# Work instructions:
Present the lines below again, exactly as they stand.

----

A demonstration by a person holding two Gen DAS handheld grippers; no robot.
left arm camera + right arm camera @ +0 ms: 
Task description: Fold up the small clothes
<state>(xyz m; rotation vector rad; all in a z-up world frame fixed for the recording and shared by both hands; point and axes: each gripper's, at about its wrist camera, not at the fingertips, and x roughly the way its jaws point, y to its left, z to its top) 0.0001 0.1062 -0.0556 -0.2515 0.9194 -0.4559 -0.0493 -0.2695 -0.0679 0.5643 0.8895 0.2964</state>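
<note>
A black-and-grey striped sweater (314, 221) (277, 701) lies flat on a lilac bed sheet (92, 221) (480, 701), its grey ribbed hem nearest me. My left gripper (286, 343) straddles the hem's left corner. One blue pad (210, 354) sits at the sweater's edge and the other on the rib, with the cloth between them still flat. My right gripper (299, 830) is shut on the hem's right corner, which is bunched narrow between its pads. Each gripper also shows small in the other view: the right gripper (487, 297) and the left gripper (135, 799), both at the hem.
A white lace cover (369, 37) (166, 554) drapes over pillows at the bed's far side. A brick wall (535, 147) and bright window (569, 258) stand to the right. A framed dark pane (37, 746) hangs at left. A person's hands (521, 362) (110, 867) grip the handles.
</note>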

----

# Response area:
A demonstration by a person holding two Gen DAS handheld grippers; no robot.
left arm camera + right arm camera @ +0 ms: 
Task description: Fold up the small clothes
<state>(xyz m; rotation vector rad; all in a z-up world frame fixed for the recording and shared by both hands; point and axes: each gripper's, at about its wrist camera, not at the fingertips, and x roughly the way its jaws point, y to its left, z to its top) 0.0001 0.1062 -0.0556 -0.2515 0.9194 -0.4559 -0.0493 -0.2695 -0.0679 0.5643 0.8895 0.2964</state>
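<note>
A black-and-grey striped sweater (314, 221) (277, 701) lies flat on a lilac bed sheet (92, 221) (480, 701), its grey ribbed hem nearest me. My left gripper (286, 343) straddles the hem's left corner. One blue pad (210, 354) sits at the sweater's edge and the other on the rib, with the cloth between them still flat. My right gripper (299, 830) is shut on the hem's right corner, which is bunched narrow between its pads. Each gripper also shows small in the other view: the right gripper (487, 297) and the left gripper (135, 799), both at the hem.
A white lace cover (369, 37) (166, 554) drapes over pillows at the bed's far side. A brick wall (535, 147) and bright window (569, 258) stand to the right. A framed dark pane (37, 746) hangs at left. A person's hands (521, 362) (110, 867) grip the handles.
</note>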

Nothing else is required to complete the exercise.